WORK TASK: Beginning with the line below that contains "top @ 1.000" and ending with the line that contains "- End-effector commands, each", copy every line exactly. Copy nothing else.

Saved data entries:
----------

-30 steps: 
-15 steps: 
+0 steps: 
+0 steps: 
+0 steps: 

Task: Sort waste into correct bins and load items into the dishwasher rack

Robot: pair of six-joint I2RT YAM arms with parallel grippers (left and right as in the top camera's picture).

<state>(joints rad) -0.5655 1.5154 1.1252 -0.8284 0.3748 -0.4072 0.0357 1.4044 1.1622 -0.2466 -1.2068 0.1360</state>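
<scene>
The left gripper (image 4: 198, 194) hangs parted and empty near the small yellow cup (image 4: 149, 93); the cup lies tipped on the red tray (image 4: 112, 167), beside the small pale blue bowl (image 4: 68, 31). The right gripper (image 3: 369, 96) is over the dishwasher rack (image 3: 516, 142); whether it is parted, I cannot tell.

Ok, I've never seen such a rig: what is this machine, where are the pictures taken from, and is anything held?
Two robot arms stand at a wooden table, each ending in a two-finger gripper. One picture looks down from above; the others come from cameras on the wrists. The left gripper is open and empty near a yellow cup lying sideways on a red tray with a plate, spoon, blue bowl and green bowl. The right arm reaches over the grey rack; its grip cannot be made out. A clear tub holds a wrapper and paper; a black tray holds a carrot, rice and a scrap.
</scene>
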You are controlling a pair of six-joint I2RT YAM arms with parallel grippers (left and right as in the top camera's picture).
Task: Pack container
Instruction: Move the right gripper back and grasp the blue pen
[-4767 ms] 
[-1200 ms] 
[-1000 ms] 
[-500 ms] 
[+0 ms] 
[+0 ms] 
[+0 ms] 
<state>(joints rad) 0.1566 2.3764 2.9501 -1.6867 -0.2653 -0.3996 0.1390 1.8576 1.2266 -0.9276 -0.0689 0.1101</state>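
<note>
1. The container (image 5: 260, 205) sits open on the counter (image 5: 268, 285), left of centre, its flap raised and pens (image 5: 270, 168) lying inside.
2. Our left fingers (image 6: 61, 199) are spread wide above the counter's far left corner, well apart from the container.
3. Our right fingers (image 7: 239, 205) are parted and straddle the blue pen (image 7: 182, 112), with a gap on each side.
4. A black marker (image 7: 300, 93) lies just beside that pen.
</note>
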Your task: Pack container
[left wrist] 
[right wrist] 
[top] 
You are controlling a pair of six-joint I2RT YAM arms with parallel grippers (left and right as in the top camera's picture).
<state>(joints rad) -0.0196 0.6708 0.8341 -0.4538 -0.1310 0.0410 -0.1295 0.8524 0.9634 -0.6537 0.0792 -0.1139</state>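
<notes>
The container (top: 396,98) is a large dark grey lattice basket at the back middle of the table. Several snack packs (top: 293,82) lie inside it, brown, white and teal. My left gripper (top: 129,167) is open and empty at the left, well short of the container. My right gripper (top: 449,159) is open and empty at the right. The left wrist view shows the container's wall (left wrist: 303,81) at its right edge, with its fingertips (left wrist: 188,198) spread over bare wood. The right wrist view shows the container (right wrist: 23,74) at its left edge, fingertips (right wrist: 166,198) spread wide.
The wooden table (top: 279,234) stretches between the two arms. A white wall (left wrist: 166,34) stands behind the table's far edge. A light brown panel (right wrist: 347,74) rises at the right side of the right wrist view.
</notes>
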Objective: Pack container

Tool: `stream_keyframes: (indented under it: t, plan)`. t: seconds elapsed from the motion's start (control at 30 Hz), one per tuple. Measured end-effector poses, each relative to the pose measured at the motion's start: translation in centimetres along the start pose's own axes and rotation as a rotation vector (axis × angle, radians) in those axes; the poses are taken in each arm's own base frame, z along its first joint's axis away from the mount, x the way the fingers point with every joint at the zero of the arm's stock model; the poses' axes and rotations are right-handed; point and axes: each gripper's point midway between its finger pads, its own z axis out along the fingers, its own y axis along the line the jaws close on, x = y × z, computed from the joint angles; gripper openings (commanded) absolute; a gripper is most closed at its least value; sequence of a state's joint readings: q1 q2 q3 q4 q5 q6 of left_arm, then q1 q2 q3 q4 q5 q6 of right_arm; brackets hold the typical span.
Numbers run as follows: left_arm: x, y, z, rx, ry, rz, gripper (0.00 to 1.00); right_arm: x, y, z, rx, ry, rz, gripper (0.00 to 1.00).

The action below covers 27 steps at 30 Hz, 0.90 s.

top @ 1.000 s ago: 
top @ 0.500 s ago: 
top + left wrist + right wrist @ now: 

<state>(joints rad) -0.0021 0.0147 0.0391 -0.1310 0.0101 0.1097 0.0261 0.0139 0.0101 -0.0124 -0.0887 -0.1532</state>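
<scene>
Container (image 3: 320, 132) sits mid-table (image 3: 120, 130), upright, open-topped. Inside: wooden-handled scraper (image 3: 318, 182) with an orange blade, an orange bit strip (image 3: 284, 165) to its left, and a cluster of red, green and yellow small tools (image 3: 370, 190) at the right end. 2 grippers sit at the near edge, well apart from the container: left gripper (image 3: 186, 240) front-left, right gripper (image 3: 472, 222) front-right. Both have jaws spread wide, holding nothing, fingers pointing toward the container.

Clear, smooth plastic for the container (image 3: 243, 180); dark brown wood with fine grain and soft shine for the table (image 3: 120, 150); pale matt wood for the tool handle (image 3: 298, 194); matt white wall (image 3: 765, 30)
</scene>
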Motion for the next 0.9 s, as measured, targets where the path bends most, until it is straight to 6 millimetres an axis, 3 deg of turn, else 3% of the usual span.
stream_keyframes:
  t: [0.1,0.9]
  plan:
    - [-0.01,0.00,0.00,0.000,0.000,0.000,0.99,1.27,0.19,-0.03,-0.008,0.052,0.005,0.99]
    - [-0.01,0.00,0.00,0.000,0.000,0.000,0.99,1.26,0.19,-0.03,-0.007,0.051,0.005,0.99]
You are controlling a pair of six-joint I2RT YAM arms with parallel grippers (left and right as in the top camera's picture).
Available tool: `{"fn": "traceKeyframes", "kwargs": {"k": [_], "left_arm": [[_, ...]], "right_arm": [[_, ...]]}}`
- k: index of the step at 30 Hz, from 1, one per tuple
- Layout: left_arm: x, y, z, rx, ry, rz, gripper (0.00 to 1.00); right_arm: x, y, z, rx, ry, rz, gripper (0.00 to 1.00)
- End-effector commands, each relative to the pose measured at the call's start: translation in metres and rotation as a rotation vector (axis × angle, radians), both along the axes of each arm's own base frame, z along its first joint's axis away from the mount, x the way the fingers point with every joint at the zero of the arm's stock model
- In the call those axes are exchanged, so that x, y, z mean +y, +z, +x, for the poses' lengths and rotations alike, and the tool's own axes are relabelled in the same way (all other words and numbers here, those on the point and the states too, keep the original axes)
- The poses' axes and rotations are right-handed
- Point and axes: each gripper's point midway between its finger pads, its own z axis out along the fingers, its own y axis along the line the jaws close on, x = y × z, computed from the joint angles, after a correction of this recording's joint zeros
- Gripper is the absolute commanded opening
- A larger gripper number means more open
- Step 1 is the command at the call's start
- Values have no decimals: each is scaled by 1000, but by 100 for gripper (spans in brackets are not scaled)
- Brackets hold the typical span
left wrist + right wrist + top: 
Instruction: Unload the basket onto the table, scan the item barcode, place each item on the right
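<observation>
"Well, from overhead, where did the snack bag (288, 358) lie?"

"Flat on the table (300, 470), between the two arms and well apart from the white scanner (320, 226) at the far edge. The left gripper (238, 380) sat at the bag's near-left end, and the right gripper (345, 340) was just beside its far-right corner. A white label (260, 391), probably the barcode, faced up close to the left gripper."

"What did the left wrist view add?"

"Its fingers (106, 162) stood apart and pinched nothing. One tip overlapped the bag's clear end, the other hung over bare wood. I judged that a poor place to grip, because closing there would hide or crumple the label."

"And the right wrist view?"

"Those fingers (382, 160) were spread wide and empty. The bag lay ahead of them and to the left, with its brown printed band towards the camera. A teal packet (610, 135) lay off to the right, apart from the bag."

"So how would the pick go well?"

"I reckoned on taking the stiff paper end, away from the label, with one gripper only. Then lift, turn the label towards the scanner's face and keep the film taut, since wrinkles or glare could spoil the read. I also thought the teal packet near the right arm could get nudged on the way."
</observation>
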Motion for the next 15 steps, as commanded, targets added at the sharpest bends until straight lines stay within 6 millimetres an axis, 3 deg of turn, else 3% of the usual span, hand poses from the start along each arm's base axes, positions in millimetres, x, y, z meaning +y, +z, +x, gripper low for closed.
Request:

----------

ANSWER BELOW:
top @ 1.000 s ago: 
top @ 0.500 s ago: 
top + left wrist + right wrist @ now: 

<state>(joints rad) -0.0021 0.0147 0.0391 -0.1310 0.0101 0.1097 0.0261 0.0139 0.0101 -0.0124 -0.0887 -0.1532</state>
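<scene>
Container (image 3: 320, 132) sits mid-table (image 3: 120, 130), upright, open-topped. Inside: wooden-handled scraper (image 3: 318, 182) with an orange blade, an orange bit strip (image 3: 284, 165) to its left, and a cluster of red, green and yellow small tools (image 3: 370, 190) at the right end. 2 grippers sit at the near edge, well apart from the container: left gripper (image 3: 186, 240) front-left, right gripper (image 3: 472, 222) front-right. Both have jaws spread wide, holding nothing, fingers pointing toward the container.

Clear, smooth plastic for the container (image 3: 243, 180); dark brown wood with fine grain and soft shine for the table (image 3: 120, 150); pale matt wood for the tool handle (image 3: 298, 194); matt white wall (image 3: 765, 30)
</scene>
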Motion for the next 0.9 s, as measured, targets where the path bends most, until it is straight to 6 millimetres an axis, 3 deg of turn, else 3% of the usual span.
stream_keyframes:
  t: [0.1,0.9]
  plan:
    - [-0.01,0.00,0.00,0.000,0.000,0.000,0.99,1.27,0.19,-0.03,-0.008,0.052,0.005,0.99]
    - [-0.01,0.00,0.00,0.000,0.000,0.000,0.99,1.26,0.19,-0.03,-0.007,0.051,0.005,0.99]
You are controlling a pair of six-joint I2RT YAM arms with parallel grippers (left and right as in the top camera's picture).
Available tool: `{"fn": "traceKeyframes", "kwargs": {"k": [_], "left_arm": [[_, ...]], "right_arm": [[_, ...]]}}`
- k: index of the step at 30 Hz, from 1, one per tuple
- Layout: left_arm: x, y, z, rx, ry, rz, gripper (0.00 to 1.00); right_arm: x, y, z, rx, ry, rz, gripper (0.00 to 1.00)
- End-effector commands, each relative to the pose measured at the call's start: translation in metres and rotation as a rotation vector (axis × angle, radians), both along the axes of each arm's own base frame, z along its first joint's axis away from the mount, x the way the fingers point with every joint at the zero of the arm's stock model

The response to this exercise is done.